Only an exact copy of the entries, stripped of pictures, will serve as the answer.

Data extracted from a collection
*** Begin section ***
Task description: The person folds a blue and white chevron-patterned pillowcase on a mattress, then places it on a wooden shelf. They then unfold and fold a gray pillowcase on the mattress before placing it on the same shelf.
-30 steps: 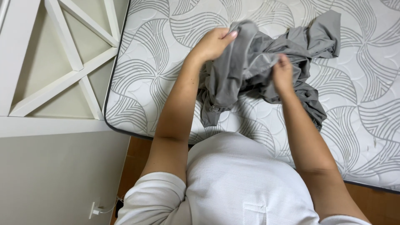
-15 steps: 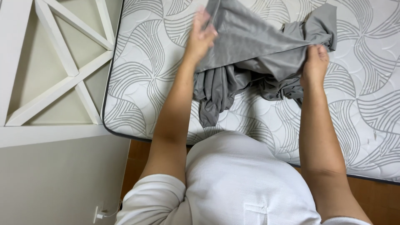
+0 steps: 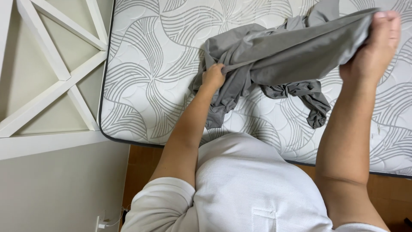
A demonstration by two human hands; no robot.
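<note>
Cloth, a grey garment (image 3: 279,60), hangs stretched between my two hands above the patterned mattress (image 3: 150,86). My left hand (image 3: 213,77) has its grip closed on a bunched fold; my right hand (image 3: 373,51) pinches the far edge, raised. Loose ends trail below my right grip onto the mattress. A white lattice frame (image 3: 51,77) stands beyond my left.

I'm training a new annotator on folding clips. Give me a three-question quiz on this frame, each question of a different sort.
1. True or false: both hands grip the grey garment.
2. Which hand is raised higher towards the camera: A) left hand B) right hand?
3. What does the garment lie on?

Key: 1 true; 2 B; 3 a patterned white mattress.
</note>
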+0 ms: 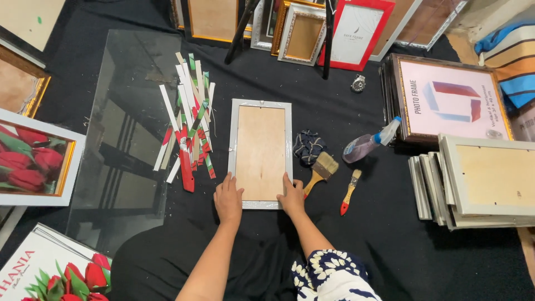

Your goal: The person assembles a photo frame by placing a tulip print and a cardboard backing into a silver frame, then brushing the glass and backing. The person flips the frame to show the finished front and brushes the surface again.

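Observation:
A silver picture frame (260,104) lies face down on black cloth, its brown backing board showing. My left hand (228,199) rests on the frame's near left corner, fingers spread flat. At the near right corner my right hand (291,196) presses down the same way. Neither hand closes around anything. A wide bristle brush (320,169) lies just right of my right hand, and a small brush with a red handle tip (350,191) lies further right.
A glass pane (125,139) lies at the left beside a pile of cut paper strips (188,131). A spray bottle (369,142), a dark rag (308,146) and a small metal tool (358,83) sit right of the frame. Stacked frames (479,181) stand at the right; more frames line the back.

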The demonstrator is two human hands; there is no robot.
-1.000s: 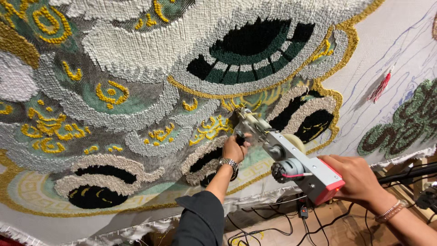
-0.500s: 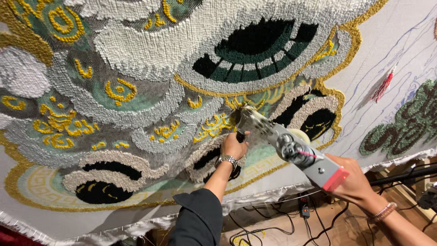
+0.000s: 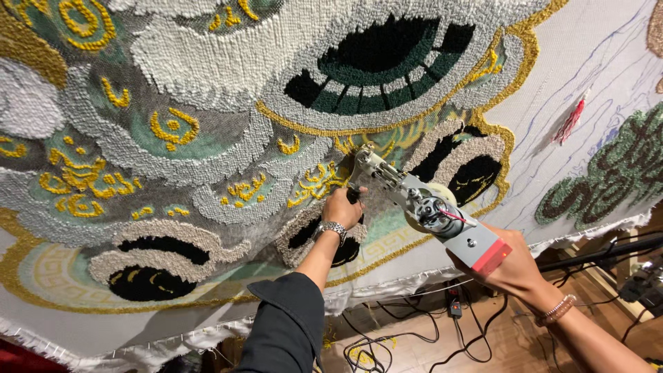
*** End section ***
**Task response:**
Task description: The person folds a blue and white chevron-patterned pillowcase on a mattress, then places it on a wooden shelf. They then unfold and fold a gray pillowcase on the mattress before placing it on the same shelf.
-30 steps: 
-15 steps: 
+0 steps: 
A demonstration by two human hands; no robot.
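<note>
Cloth, a grey garment (image 3: 279,60), hangs stretched between my two hands above the patterned mattress (image 3: 150,86). My left hand (image 3: 213,77) has its grip closed on a bunched fold; my right hand (image 3: 373,51) pinches the far edge, raised. Loose ends trail below my right grip onto the mattress. A white lattice frame (image 3: 51,77) stands beyond my left.

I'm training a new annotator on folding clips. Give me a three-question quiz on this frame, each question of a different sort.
1. True or false: both hands grip the grey garment.
2. Which hand is raised higher towards the camera: A) left hand B) right hand?
3. What does the garment lie on?

Key: 1 true; 2 B; 3 a patterned white mattress.
</note>
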+0 ms: 

Your goal: The person assembles a photo frame by placing a tulip print and a cardboard backing into a silver frame, then brushing the glass and backing. The person flips the frame to show the finished front and brushes the surface again.

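Observation:
A silver picture frame (260,104) lies face down on black cloth, its brown backing board showing. My left hand (228,199) rests on the frame's near left corner, fingers spread flat. At the near right corner my right hand (291,196) presses down the same way. Neither hand closes around anything. A wide bristle brush (320,169) lies just right of my right hand, and a small brush with a red handle tip (350,191) lies further right.
A glass pane (125,139) lies at the left beside a pile of cut paper strips (188,131). A spray bottle (369,142), a dark rag (308,146) and a small metal tool (358,83) sit right of the frame. Stacked frames (479,181) stand at the right; more frames line the back.
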
The demonstrator is two human hands; there is no robot.
-1.000s: 
-0.500s: 
+0.000s: 

Nothing further is needed to complete this exercise.